Late last year, an article in the American Economic Review by Ryan Oprea caught my attention (and I blogged about it here). It purported to show that the key experimental results underlying Prospect Theory may in part be driven by the complexity of the experiments that are used to test them. These were extraordinary results. And when you publish a paper with extraordinary results, that could potentially overturn a large literature on a particular theory, then those results are going to attract substantial scrutiny. And indeed, that is what has happened with Oprea's paper.
The team at DataColada, most well-known for exposing the data fakery of Dan Ariely and Francesca Gino (and the resulting lawsuit, which was dismissed), have a new working paper, authored by Daniel Banki (ESADE Business School) and co-authors, looking at Oprea's results (see also the blog post on DataColada by Uri Simonsohn, one of the co-authors). To be clear before I discuss Banki et al.'s critique, they don't accuse Oprea of any misconduct. They mostly present an alternative view of the data and results that appears to contradict key conclusions that Oprea finds in his paper. Oprea has also provided a response to some of their critique.
I'm not going to summarise Oprea's original paper in detail, as you can read my comments on it here. However, the key result in the paper is that when presented with risky choices, research participants' behaviour was consistent with Prospect Theory, and when presented with choices that involved no risk at all but were complex in a similar way to the risky choices ('deterministic mirrors'), research participants' behaviour was also consistent with Prospect Theory. This suggests that a large part of the observed results that underlie Prospect Theory may arise because of the complexity of the choice tasks that research participants are presented with.
Banki et al. look at a number of 'comprehension questions' that Oprea presented research participants with, and note that:
...75% of participants made an error on at least one of the comprehension questions, such as erroneously indicating that the riskless mirror had risk.

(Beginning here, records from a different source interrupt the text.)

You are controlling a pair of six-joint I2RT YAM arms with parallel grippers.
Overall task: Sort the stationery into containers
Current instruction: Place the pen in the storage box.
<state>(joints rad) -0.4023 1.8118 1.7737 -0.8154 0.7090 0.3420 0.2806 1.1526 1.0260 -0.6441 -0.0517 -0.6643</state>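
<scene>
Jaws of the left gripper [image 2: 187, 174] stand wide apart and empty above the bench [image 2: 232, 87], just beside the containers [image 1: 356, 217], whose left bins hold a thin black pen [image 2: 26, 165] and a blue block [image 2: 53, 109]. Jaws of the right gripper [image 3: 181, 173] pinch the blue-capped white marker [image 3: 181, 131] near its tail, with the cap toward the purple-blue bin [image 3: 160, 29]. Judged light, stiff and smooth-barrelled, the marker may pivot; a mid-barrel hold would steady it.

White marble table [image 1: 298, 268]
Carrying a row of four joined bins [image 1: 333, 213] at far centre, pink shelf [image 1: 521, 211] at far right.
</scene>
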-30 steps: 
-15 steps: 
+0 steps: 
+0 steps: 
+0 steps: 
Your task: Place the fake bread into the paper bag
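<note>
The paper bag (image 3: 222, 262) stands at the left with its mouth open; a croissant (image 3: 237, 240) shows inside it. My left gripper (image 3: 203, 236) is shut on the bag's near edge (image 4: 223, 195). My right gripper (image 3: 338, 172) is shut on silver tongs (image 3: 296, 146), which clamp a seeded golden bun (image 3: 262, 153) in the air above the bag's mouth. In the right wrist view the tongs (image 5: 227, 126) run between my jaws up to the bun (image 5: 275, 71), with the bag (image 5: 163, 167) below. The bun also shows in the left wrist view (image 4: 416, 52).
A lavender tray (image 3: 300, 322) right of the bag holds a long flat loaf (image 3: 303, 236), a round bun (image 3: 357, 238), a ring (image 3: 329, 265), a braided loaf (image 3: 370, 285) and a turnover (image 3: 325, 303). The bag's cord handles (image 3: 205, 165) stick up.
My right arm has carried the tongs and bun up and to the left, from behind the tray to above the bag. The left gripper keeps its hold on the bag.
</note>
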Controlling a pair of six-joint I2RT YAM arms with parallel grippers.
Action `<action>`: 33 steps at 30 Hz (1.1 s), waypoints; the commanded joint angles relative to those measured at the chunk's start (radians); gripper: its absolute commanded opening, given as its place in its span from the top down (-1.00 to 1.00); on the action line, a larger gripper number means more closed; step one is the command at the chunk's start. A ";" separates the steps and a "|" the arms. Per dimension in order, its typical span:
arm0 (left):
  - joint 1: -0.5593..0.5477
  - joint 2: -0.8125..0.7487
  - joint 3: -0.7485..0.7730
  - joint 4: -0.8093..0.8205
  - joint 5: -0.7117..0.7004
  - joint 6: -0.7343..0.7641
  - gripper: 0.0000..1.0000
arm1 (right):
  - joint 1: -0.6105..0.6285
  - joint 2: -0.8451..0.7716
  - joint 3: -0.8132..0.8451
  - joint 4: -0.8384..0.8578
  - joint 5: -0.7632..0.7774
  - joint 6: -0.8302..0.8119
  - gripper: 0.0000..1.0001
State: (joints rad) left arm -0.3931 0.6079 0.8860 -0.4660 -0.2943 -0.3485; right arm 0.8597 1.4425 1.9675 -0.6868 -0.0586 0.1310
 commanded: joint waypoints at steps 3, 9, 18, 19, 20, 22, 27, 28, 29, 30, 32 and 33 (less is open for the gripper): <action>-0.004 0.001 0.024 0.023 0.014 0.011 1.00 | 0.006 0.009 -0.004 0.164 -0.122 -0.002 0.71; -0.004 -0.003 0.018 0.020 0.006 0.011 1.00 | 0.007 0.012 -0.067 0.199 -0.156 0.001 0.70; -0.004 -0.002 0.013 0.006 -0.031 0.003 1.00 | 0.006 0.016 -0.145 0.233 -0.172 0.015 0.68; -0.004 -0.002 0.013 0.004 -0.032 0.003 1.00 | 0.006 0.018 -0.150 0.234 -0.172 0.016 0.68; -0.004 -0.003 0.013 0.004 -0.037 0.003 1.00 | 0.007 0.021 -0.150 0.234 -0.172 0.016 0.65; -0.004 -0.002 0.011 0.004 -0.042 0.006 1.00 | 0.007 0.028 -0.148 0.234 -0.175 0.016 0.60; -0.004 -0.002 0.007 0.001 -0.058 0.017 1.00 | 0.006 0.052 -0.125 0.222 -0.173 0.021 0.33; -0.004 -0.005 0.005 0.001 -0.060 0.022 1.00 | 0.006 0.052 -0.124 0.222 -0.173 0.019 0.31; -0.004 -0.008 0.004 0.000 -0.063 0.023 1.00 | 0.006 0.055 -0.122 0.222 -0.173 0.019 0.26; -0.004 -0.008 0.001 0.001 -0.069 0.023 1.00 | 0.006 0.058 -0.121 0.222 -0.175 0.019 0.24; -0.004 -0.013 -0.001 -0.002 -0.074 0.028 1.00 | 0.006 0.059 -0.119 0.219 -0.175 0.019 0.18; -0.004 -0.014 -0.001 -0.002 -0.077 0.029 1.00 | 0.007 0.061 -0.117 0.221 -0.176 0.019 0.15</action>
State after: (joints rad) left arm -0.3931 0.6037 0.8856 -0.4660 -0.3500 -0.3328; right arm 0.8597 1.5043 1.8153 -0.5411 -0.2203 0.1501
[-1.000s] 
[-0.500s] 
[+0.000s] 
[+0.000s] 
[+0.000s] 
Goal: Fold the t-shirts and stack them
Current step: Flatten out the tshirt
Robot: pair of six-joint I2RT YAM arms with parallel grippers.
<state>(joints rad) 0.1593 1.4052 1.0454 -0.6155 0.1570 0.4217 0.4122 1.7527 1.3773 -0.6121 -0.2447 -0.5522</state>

Once the data from those research participants is excluded, Banki et al. show that research participant behaviour differs between lotteries and mirrors for the research participants who 'passed' the comprehension checks (by getting all four of the comprehension questions correct on their first try). This is captured in Figure 2 from Banki et al.'s paper:
The two panels on the left of Figure 2 show the results for the full sample, and notice that both lotteries (top panel) and mirrors (bottom panel) look similar in terms of results. In contrast, when the sample is restricted to those that 'passed' the comprehension checks, the results for lotteries and mirrors look very different. Which is what we would expect, if research participants are not 'fooled' by the complexity of the task.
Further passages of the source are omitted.